I see what you are saying and I'm all for wrapping existing CGIs in adaptors, when possible, but I disagree on principle. This is like insisting that mixing hash access with Moousueusue-based code isn't a problem. Yes, it works, yes it's probably future proof in many cases and somewhat transparent. No, it's still not correct and mixing the two approaches increases the cognitive load/overhead and potential bugs. You insist your future devs be adept at a dead-end and the idiosyncrasies that made it such instead of embracing ideas that span several high-level languages and foster tremendous re-use and cross-pollination. Probably the single best app engine for PSGI stuff is Python/C: uWSGI. It supports PSGI because it was easy.
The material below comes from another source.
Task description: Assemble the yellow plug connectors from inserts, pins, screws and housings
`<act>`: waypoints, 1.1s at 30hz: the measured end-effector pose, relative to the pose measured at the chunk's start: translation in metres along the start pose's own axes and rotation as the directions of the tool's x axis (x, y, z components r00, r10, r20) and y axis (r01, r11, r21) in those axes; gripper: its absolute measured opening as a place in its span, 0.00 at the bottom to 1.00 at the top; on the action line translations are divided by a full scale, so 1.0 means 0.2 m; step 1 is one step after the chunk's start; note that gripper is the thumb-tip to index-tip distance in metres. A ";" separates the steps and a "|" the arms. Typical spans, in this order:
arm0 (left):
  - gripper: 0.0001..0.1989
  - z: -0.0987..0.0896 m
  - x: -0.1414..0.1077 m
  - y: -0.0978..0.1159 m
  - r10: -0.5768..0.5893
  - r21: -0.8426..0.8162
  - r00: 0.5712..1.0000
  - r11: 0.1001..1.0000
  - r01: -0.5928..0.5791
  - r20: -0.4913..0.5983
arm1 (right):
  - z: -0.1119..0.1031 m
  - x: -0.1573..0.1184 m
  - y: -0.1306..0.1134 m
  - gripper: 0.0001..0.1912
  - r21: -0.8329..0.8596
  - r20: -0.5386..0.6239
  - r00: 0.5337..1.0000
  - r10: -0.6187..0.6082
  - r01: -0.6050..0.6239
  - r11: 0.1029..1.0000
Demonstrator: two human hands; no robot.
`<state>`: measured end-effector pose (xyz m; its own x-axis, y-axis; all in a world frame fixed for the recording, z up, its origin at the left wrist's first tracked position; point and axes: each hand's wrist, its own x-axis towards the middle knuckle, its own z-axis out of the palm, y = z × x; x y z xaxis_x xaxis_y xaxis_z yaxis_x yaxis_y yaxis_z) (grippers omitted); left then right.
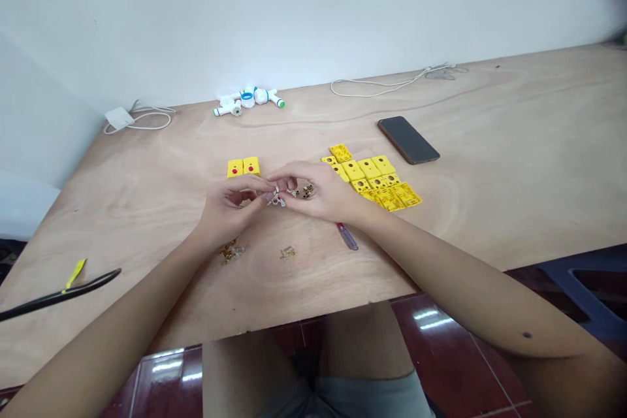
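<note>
My left hand [226, 204] and my right hand [326, 192] meet over the middle of the table, fingertips pinched together. Between them is a small white piece [280, 200], with a speck of red near it; its exact kind is too small to tell. Small dark and brassy metal parts [307, 191] show behind the curled fingers of my right hand. Past my left hand stand two yellow plastic housings [243, 167] with red dots. Several yellow housings and open shells [376, 171] lie beyond my right hand, some partly hidden by it.
Small brass and clear parts [231, 252] lie near my left wrist, more brass pieces [288, 253] nearer the front edge. A screwdriver-like handle [347, 236] lies by my right wrist. Farther off are a phone [408, 140], white pipe fittings [249, 98] and white cables [377, 93]. Left: black cable [68, 292].
</note>
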<state>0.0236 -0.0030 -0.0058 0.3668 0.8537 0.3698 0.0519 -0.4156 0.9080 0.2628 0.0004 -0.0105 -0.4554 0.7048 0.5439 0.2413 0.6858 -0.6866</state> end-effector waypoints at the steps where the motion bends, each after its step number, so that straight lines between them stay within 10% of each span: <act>1: 0.04 0.00 0.00 0.00 0.002 0.006 1.000 1.000 -0.002 0.004 | 0.00 0.00 0.00 0.14 0.004 0.002 1.000 0.000 0.000 1.000; 19: 0.11 0.02 0.00 0.04 -0.274 -0.238 0.948 0.943 0.231 -0.164 | -0.01 0.03 -0.02 0.06 0.124 -0.063 0.998 -0.006 0.014 0.992; 29: 0.13 0.04 0.00 0.05 -0.342 -0.369 0.936 0.883 0.290 -0.084 | 0.03 0.01 -0.04 0.07 0.380 -0.089 0.958 0.272 -0.220 0.899; 33: 0.13 0.05 0.01 0.05 -0.334 -0.380 0.939 0.881 0.281 -0.079 | 0.02 0.02 -0.04 0.03 0.299 -0.125 0.977 0.172 -0.128 0.946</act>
<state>0.0331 -0.0088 0.0010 0.2534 0.9655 0.0601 -0.2040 -0.0074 0.9790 0.2552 -0.0031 -0.0048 -0.2961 0.8295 0.4735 0.0303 0.5037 -0.8634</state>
I feel pretty credible here. I still write CGI.pm based code, I even think, to the appalled reactions of many monks, that it's a perfectly cromulent library for HTML formatting. I'm not the modern for modern's sake monk. I'm the modern for the love of pity why am I still working 90% of the time on code this 1995-awful monk. I would never foist any of this on someone at $work and the times when I end up revisiting this kind of stuff in my own projects I only have regret that I didn't see it might grow/outlast the shoddy/quick path I gambled.
You also gloss the fact that once one knows enough to be able to wrap CGIs to PSGI, which isn't always easy or possible, one knows better than to write the stuff that needs to be wrapped in the first place.